## Work required
Search the records for "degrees". Report every line where it occurs.

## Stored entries
-------

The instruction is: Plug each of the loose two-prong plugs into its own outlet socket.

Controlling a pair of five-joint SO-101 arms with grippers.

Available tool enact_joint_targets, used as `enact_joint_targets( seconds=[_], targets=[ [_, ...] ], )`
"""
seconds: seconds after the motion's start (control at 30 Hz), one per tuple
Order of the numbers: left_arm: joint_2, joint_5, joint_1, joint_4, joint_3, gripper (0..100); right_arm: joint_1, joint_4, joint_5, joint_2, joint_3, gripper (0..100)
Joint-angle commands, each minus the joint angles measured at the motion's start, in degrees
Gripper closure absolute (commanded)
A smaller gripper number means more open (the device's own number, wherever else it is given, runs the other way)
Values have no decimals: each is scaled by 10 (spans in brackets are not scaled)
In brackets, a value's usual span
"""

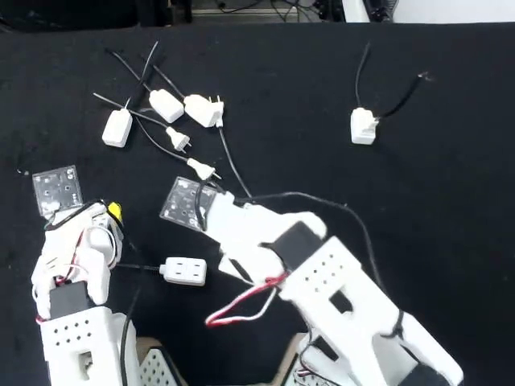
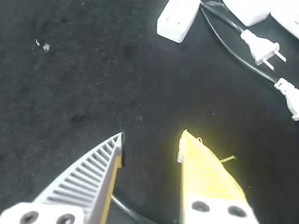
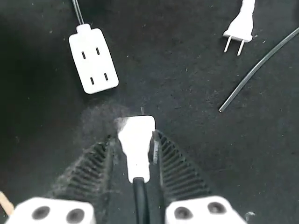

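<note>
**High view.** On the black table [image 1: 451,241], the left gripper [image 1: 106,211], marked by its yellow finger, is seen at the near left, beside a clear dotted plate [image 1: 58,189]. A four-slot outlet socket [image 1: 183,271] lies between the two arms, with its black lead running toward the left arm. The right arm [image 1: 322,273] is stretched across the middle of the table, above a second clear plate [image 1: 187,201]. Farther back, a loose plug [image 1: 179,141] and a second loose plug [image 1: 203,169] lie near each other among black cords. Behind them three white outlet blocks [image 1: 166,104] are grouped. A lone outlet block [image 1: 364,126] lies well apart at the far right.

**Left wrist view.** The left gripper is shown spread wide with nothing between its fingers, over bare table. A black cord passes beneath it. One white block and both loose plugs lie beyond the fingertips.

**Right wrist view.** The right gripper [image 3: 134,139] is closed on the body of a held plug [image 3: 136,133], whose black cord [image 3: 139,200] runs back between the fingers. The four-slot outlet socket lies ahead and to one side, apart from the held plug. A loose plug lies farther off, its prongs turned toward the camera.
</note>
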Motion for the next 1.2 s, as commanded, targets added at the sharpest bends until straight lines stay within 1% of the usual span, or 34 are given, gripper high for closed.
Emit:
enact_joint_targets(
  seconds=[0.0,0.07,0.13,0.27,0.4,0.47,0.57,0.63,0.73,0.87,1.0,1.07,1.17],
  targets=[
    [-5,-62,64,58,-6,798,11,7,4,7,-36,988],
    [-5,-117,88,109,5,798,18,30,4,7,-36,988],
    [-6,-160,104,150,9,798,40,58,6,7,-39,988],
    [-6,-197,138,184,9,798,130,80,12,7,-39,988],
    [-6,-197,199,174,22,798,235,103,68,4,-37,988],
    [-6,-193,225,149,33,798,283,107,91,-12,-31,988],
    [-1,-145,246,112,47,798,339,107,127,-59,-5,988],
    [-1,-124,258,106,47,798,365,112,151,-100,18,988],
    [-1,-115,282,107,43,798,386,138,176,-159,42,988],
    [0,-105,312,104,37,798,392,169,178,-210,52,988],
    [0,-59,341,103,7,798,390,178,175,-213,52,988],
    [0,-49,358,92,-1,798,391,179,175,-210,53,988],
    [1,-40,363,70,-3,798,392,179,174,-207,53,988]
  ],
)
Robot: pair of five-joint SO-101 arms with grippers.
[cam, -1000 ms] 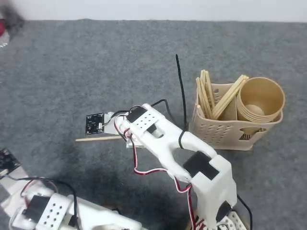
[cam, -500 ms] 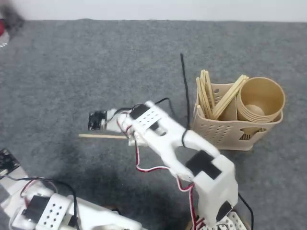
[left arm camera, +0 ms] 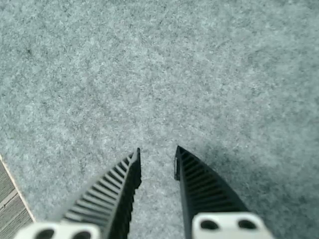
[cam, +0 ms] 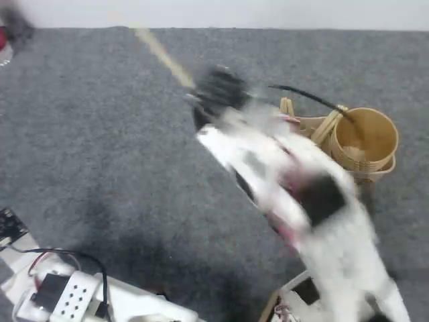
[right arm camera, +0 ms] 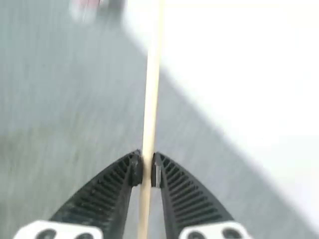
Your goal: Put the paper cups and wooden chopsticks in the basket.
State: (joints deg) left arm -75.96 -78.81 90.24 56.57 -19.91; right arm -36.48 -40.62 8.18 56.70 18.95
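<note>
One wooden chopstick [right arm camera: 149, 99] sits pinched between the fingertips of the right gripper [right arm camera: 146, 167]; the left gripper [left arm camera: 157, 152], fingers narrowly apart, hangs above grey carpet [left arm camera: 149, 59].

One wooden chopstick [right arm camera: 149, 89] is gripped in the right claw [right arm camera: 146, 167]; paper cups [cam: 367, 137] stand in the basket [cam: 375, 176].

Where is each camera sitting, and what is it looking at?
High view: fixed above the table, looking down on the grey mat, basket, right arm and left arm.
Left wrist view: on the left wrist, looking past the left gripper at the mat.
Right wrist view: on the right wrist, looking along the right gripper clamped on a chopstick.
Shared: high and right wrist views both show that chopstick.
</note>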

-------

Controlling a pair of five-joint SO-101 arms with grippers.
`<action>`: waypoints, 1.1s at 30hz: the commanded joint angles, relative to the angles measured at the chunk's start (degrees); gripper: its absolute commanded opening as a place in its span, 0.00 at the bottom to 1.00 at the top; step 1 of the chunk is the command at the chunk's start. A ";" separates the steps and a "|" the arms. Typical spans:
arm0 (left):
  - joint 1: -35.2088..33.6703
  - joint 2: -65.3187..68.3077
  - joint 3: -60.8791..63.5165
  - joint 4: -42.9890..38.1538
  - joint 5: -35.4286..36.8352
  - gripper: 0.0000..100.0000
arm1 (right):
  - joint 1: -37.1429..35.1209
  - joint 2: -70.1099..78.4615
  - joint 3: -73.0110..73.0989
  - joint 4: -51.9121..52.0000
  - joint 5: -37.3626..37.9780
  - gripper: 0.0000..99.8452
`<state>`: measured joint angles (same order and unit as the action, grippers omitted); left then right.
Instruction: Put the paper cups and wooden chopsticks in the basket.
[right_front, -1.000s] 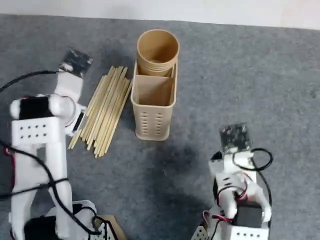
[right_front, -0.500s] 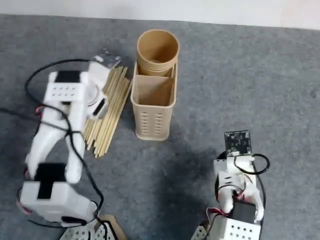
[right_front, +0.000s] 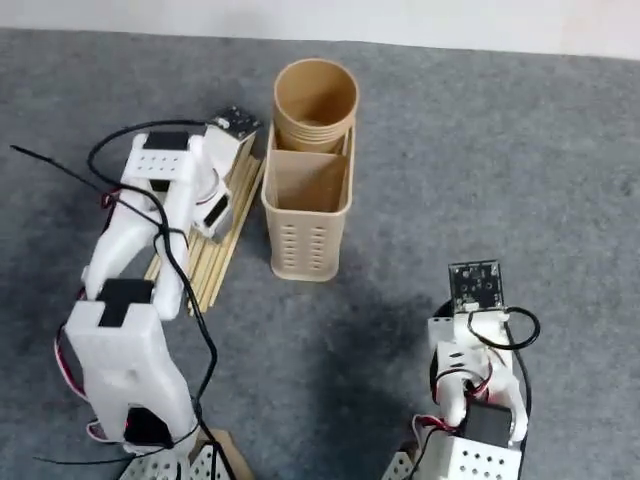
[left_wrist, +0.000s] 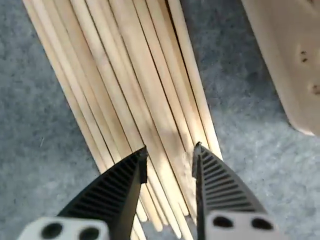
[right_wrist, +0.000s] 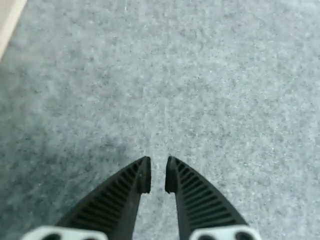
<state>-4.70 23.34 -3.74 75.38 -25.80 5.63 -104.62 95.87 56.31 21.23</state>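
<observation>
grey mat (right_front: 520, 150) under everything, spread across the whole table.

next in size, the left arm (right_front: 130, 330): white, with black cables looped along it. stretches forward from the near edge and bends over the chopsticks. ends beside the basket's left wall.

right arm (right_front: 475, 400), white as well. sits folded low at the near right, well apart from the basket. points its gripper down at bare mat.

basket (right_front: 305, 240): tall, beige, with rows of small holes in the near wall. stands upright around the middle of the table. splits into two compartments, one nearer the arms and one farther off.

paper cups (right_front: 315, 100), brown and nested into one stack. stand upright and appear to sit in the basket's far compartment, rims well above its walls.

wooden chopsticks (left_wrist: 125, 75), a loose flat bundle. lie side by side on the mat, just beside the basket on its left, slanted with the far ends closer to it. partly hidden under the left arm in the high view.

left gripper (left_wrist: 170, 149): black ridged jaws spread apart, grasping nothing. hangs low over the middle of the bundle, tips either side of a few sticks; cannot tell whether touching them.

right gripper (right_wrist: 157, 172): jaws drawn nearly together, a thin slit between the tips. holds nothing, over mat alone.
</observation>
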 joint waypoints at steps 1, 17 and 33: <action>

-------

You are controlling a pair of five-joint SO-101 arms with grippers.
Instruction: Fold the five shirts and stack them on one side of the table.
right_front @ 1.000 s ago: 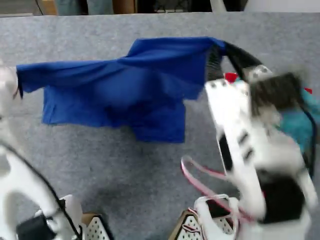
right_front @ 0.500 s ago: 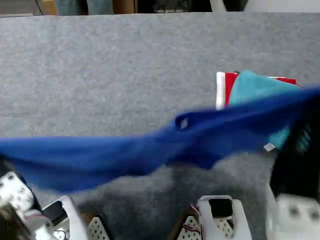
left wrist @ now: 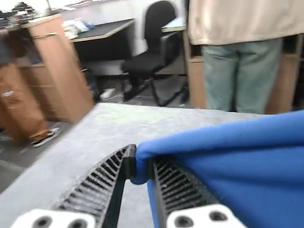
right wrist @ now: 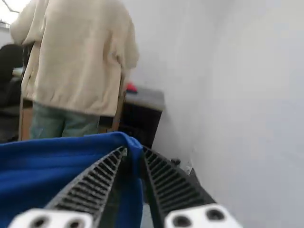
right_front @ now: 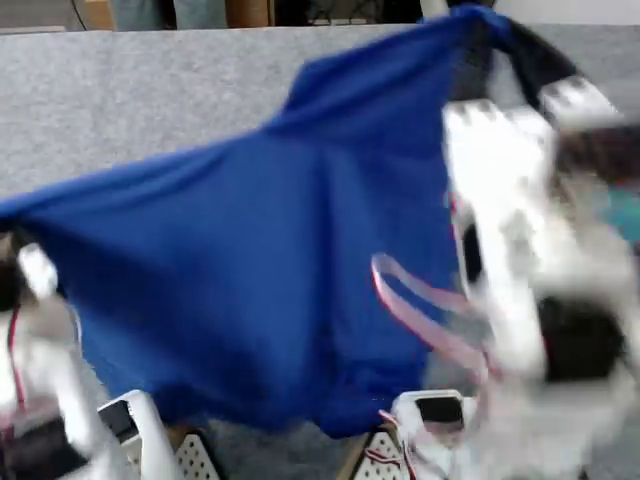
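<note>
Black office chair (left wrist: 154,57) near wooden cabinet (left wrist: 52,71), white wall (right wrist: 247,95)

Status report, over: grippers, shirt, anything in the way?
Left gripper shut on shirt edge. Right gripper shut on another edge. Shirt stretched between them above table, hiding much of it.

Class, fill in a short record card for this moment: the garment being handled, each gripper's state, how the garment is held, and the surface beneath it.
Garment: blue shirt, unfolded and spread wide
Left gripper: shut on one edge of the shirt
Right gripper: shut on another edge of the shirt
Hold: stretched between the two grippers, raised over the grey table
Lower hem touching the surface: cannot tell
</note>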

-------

## Output of the task
Joint-angle commands, each minus the joint angles measured at the motion's start, in degrees
`<action>`: waypoints, 1.1s at 30hz: the commanded joint angles, relative to the angles measured at the chunk's start (degrees); gripper: its absolute commanded opening as a place in its span, 0.00 at the bottom to 1.00 at the top; step 1 of the chunk is the command at the chunk's start. A ";" separates the steps and a "|" the arms. Typical spans:

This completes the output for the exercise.